Grassette's breast heaved. "He put me out of my work, the man I kill. He pass the word against me, he hunt me out of the mountains, he call— tete de diable! he call me a name so bad. Everything swim in my head, and I kill him."
The Governor made a protesting gesture. "I understand. I am glad his mother was dead. But do you not think how sudden it was? Now here, in the thick of life, then, out there, beyond this world in the darkin purgatory."
The brave old man had accomplished what everyone else, priest, lawyer, Sheriff and watcher, had failed to do: he had shaken Grassette out of his blank isolation and obdurate unrepentance, had touched some chord of recognisable humanity.
"It is done—well, I pay for it," responded Grassette, setting his jaw.
"It is two deaths for me. Waiting and remembering, and then with the
Sheriff there the other—so quick, and all."
The Governor looked at him for some moments without speaking. The
Sheriff intervened again officiously.
"His Honour has come to say something important to you," he remarked oracularly.
"Hold you—does he need a Sheriff to tell him when to spik?" was Grassette's surly comment.
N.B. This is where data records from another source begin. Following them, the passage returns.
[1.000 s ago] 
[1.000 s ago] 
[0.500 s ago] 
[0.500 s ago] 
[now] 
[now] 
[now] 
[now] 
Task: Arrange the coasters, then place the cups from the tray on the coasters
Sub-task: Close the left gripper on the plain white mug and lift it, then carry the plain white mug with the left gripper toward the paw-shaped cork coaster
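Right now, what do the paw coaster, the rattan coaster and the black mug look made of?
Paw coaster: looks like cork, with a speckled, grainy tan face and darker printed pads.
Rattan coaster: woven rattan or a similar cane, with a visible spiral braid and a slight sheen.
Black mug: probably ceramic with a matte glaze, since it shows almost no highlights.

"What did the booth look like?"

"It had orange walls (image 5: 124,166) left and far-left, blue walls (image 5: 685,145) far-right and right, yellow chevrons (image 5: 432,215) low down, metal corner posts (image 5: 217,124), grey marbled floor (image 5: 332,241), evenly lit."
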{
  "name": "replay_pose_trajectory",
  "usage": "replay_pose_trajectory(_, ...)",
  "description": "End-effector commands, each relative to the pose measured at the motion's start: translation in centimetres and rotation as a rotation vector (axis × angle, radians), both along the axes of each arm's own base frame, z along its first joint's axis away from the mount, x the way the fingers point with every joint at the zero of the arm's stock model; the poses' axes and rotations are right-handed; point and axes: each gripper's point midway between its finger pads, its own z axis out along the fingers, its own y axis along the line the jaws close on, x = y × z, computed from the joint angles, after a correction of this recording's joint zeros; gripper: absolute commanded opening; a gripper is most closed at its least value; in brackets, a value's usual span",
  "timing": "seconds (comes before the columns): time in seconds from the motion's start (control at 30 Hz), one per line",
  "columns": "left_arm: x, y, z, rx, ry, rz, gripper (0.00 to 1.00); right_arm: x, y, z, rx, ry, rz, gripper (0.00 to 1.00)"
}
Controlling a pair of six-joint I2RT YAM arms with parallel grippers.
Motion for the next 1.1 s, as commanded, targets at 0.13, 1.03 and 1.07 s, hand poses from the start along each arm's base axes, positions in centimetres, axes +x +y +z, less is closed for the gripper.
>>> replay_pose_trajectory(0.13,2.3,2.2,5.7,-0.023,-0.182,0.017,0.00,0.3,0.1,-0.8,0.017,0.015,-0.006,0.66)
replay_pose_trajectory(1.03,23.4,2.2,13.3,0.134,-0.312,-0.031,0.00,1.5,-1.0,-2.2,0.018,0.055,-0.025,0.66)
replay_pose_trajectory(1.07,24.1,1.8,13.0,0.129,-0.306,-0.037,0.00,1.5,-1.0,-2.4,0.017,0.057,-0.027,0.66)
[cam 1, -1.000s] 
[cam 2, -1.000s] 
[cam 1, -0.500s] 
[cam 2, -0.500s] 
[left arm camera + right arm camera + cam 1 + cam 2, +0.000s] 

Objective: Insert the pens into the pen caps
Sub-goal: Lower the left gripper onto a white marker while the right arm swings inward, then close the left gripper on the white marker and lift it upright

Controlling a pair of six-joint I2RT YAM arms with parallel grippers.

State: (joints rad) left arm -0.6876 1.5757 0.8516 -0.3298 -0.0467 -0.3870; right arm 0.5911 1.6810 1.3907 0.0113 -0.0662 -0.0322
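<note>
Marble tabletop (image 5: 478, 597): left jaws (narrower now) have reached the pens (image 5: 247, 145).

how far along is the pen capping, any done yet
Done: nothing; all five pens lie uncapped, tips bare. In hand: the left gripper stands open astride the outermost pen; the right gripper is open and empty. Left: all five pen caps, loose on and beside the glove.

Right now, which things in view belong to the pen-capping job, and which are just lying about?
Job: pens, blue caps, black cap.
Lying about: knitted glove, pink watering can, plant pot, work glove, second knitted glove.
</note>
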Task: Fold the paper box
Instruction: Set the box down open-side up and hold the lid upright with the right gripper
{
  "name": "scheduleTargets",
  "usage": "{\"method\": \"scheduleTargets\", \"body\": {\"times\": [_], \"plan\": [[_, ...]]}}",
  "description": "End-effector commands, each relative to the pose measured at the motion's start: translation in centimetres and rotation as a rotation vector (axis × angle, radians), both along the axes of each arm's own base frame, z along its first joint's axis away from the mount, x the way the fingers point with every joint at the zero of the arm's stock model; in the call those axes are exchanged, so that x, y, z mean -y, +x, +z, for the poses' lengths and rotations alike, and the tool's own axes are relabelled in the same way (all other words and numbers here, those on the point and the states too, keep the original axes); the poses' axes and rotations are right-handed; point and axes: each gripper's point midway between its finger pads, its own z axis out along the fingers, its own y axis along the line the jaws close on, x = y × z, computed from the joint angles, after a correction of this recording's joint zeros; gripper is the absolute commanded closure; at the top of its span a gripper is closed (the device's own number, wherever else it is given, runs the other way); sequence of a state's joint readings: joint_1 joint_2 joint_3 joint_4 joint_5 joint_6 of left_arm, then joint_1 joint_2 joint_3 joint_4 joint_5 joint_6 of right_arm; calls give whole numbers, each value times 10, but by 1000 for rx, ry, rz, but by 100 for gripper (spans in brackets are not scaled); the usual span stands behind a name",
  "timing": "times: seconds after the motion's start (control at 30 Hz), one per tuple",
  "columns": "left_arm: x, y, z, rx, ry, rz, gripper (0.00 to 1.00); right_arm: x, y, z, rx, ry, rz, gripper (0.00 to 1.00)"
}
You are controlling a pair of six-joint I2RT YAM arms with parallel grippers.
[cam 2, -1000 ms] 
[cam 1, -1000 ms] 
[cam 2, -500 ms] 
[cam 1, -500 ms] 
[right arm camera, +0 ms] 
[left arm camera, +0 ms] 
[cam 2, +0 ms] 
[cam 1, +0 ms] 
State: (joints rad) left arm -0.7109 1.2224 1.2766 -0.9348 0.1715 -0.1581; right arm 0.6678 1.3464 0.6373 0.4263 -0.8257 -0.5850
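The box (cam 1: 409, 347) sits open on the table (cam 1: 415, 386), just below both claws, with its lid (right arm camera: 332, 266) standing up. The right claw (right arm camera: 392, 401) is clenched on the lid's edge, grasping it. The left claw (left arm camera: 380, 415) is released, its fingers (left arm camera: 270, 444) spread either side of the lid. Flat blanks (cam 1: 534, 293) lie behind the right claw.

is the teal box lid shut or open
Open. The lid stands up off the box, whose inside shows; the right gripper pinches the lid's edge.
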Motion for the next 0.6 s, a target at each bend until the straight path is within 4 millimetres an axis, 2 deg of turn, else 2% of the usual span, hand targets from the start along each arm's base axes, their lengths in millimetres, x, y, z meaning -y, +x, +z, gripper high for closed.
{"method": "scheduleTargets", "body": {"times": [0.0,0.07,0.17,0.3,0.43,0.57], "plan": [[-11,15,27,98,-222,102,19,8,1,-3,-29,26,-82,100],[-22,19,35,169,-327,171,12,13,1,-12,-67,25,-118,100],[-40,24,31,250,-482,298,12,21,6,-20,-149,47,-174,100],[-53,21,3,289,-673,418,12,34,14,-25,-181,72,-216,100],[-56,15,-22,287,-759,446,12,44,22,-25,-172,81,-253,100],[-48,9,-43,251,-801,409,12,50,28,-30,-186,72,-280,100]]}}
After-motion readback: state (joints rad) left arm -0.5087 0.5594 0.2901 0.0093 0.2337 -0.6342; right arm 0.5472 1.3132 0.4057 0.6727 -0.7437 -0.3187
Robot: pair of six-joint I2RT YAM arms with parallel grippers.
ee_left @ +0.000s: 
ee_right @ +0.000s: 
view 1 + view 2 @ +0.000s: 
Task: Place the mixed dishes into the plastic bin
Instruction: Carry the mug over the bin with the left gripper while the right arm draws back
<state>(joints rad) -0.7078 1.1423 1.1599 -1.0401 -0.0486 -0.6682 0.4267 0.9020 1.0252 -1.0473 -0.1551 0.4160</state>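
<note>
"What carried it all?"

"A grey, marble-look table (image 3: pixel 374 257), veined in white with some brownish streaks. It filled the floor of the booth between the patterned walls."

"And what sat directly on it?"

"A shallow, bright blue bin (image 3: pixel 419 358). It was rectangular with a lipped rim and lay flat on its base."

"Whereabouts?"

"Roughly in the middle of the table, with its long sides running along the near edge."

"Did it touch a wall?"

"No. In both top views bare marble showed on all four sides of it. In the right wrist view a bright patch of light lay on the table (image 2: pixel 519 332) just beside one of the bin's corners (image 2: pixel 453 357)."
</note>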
Then he turned to the Governor. "Let us speak in French," he said in patois. "This rope-twister will not understan'. He is no good—I spit at him."
The Governor nodded, and, despite the Sheriff's protest, they spoke in French, Grassette with his eyes intently fixed on the other, eagerly listening.
"I have come," said the Governor, "to say to you, Grassette, that you have still a chance of life."
He paused, and Grassette's face took on a look of bewilderment and vague anxiety. A chance of life—what did it mean?